Through captivity, fish populations present changes in behavior-related traits as well, including aggressiveness, foraging, anti-predator and reproductive behavior, which frequently decrease in complexity36. We found several genes and enriched terms associated with behavior. For example, we found GO terms related to cognition (GO:0050890) and learning (GO:0007612), traits which have been reported to be impacted by the effect of domestication of fish67.

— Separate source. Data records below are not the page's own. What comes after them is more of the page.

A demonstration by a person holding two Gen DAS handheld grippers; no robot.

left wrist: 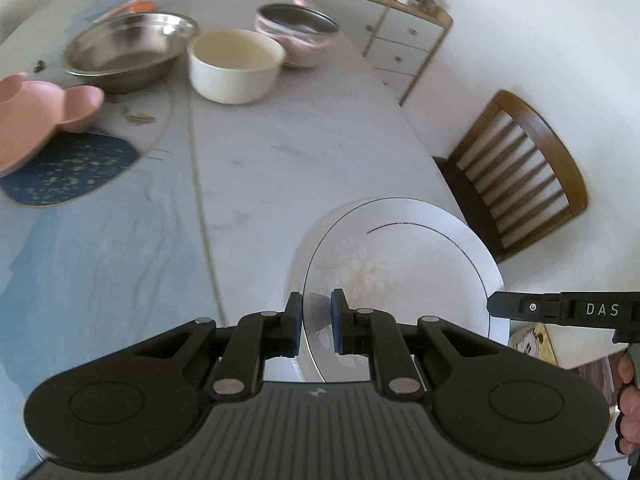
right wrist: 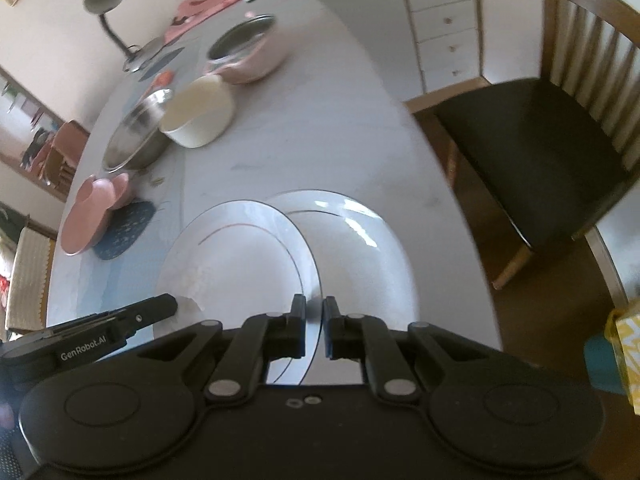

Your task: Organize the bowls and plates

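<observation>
Currently left gripper [left wrist: 316, 322] is nearly closed, both pads pinching the near rim of a white plate [left wrist: 404, 276] with a thin dark ring; the plate tilts up off the table [left wrist: 260, 152]. A second white plate [right wrist: 360, 248] sits to its right, overlapping it; the right gripper [right wrist: 314, 328] is clamped narrow on that one's near rim.

Ahead-left of the left gripper: pink plate [left wrist: 36, 120] on a dark blue mat [left wrist: 72, 172], cut off by the frame edge. Further ahead: steel bowl [left wrist: 128, 48], cream bowl [left wrist: 236, 66], pink bowl [left wrist: 298, 36], close together; whether they touch cannot be told. Right of both grippers: wooden chair [left wrist: 520, 176].

Both views are motion-blurred. Each gripper body hides the plates' near edges. Whether the second plate rests on the table is unclear. Of the person only a hand [left wrist: 630, 408] shows at the frame edge, partly cut off.
</observation>
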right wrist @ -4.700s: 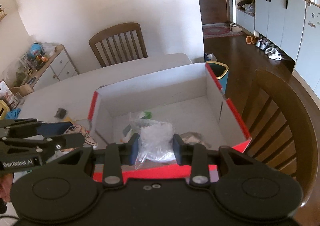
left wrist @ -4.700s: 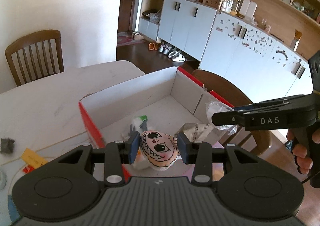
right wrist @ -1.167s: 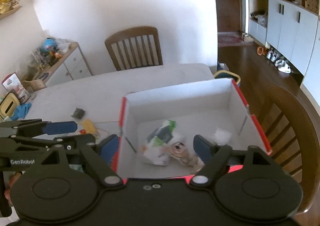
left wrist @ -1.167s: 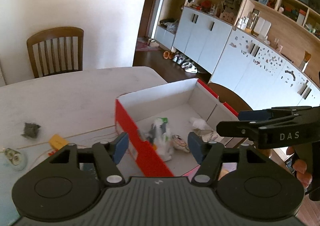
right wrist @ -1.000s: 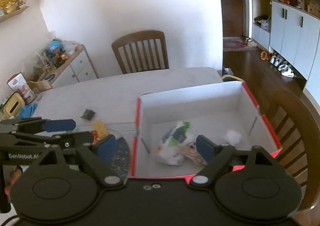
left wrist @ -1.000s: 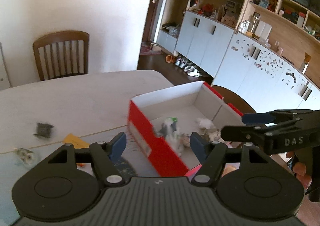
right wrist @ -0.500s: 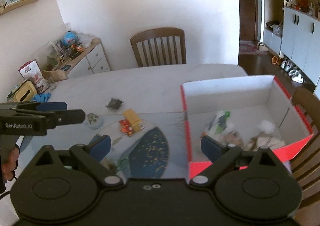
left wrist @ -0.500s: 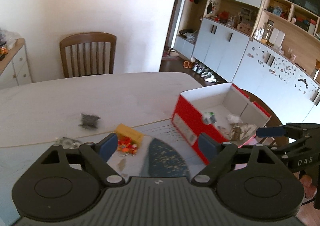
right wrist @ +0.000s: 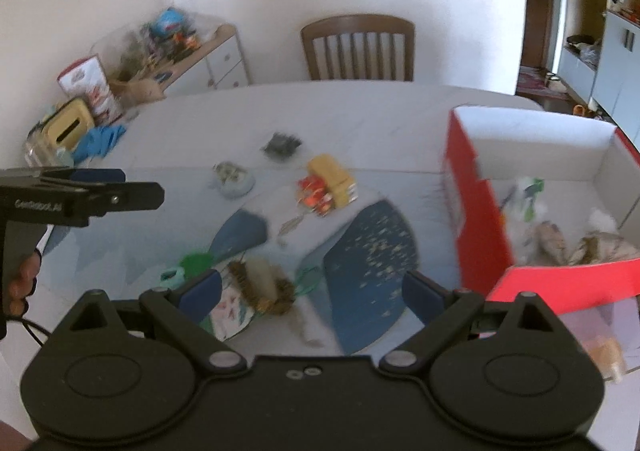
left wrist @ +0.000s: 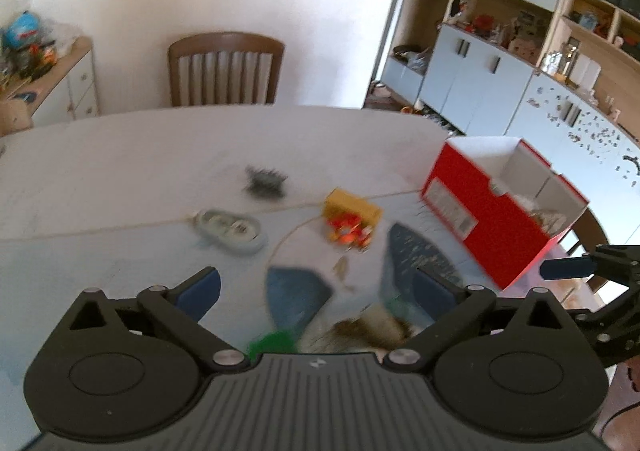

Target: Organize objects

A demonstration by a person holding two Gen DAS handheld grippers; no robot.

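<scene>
Red cardboard box (right wrist: 480, 219) sits at the right of the surface (left wrist: 120, 163), already holding several items. Step in hand, by judgement: reaching for the next loose objects. Left hand-held gripper (left wrist: 316, 291) has just been opening; its jaws are spread and empty. Right hand-held gripper (right wrist: 312, 291) likewise spread, empty, angled down over a furry brown toy (right wrist: 262, 283). Yellow block (left wrist: 352, 207), red toy (left wrist: 348, 233) and grey case (left wrist: 230, 229) lie beyond. Next move calls for descent and closure on one.
</scene>
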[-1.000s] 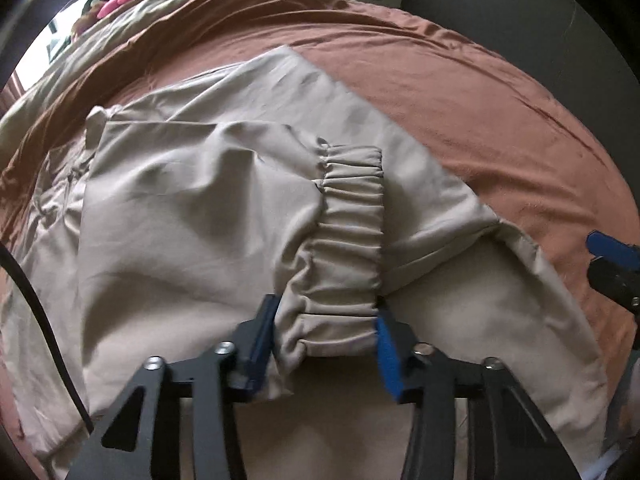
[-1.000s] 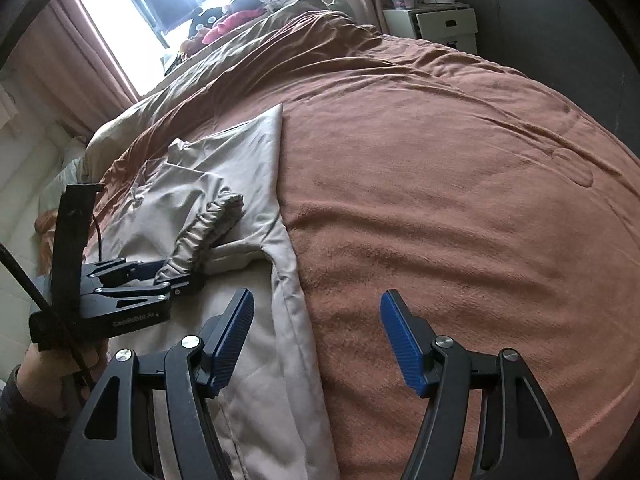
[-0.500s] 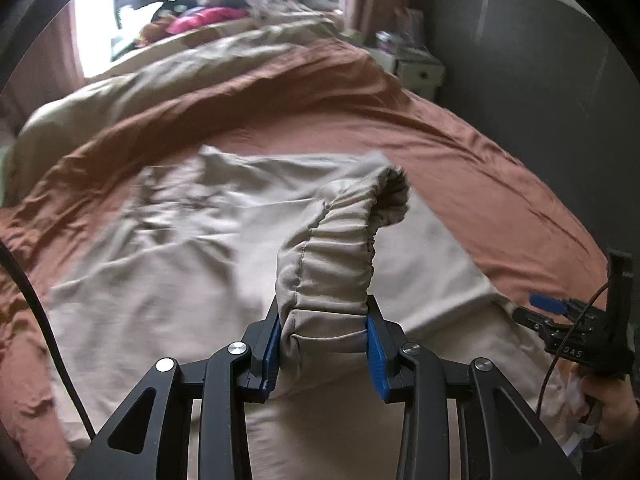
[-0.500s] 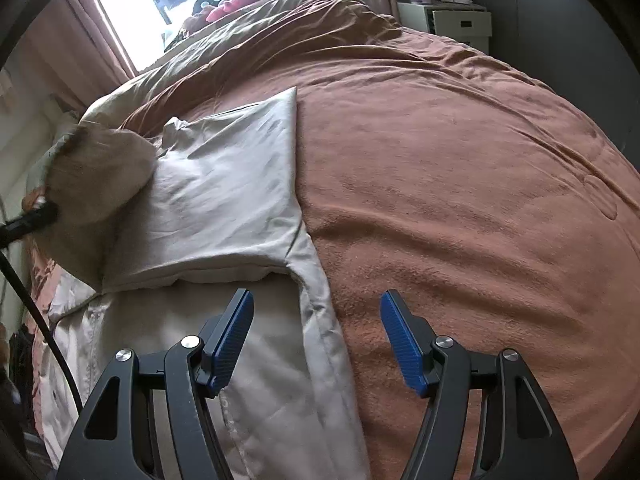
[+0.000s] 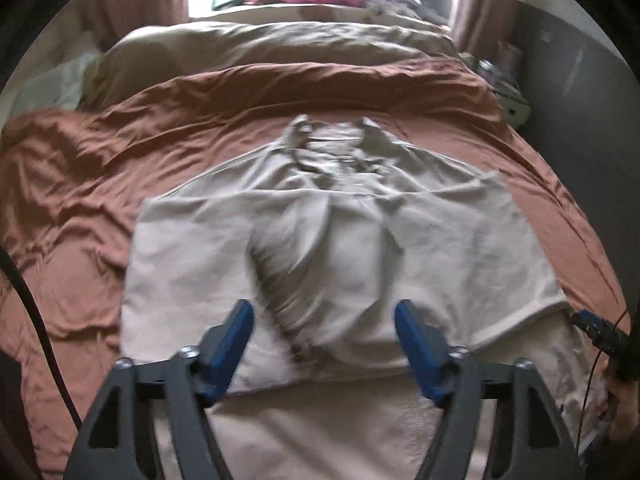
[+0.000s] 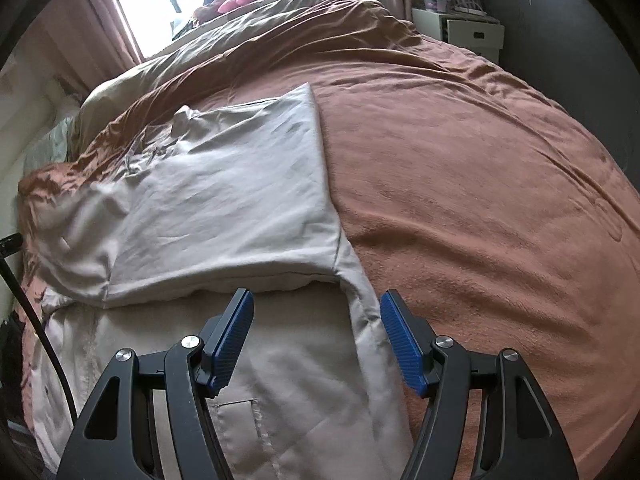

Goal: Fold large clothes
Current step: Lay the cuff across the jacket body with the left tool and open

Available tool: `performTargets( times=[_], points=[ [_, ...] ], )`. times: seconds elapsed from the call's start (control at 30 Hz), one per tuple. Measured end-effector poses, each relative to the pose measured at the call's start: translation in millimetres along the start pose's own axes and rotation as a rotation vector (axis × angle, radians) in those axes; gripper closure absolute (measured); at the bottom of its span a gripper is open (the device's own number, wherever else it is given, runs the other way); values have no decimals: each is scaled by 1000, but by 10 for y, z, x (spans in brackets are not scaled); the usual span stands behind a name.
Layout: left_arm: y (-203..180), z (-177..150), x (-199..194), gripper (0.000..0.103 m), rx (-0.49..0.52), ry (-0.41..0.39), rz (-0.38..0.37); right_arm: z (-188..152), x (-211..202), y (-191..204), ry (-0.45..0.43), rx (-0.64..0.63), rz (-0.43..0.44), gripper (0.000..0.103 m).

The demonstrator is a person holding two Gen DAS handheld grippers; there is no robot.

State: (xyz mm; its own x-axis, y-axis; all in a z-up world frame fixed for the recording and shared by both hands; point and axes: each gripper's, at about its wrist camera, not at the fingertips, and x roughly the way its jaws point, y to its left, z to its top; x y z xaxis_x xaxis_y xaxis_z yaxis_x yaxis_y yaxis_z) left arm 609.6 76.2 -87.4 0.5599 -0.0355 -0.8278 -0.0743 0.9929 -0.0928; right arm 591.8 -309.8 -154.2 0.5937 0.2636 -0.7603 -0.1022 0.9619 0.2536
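Beige jacket (image 5: pixel 440 248) lengthwise, collar toward window; left claw (image 5: pixel 324 340) opening, right claw (image 6: pixel 316 336) open.

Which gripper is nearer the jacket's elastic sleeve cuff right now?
Left. The left gripper, jaws opening, hangs just over the cuff; the right gripper is at the jacket's right edge.

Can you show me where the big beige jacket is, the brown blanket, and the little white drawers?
Beige fabric jacket (image 6: pixel 224 200), right wrist view, on its folded-over back panel.
Rust-brown bed blanket (image 6: pixel 460 184), right wrist view, on a bare stretch.
White bedside drawer unit (image 6: pixel 474 34), right wrist view, on a drawer front.
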Motion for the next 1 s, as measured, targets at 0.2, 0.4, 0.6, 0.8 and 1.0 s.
performTargets(
  times=[0.2,0.4,0.6,0.8,1.0],
  points=[
    [362,-124,158,26,-84,39,-10,8,42,29,13,-24,-44,39],
    [469,-293,613,26,-132,112,-48,35,106,2,28,-30,-90,39],
    [499,-420,1053,27,-186,175,-28,81,272,-29,59,-40,-125,39],
    [422,-475,1143,72,-160,162,39,178,446,-13,72,-53,-168,39],
    [400,-514,949,82,-133,150,45,238,569,-59,67,-34,-189,39]
  ],
)
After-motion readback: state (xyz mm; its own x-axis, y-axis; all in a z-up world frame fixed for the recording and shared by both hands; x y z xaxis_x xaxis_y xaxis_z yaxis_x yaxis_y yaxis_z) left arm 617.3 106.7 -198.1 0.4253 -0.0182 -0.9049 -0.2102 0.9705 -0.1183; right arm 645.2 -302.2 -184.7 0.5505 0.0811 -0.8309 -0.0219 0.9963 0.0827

The production of tilapia commonly requires the use of monosex (all-male) populations because they grow about twice as fast as females. We would expect then to detect genes underlying traits related to sexual dimorphism as showing signs of selection. Associated with reproduction processes we found that the GPA33 gene was previously associated with the early embrionic differentiation of males and females in Nile tilapia68. We also found the gene VIPR2, which plays a role in the pathway of the follicle growth and maturation in zebrafish69. Another relevant gene found by our analysis was ASMT, implicated in encoding the second enzyme required for melatonin synthesis70, which is in turn involved in growth, gonadal maturity, lipid and protein production in Nile tilapia71.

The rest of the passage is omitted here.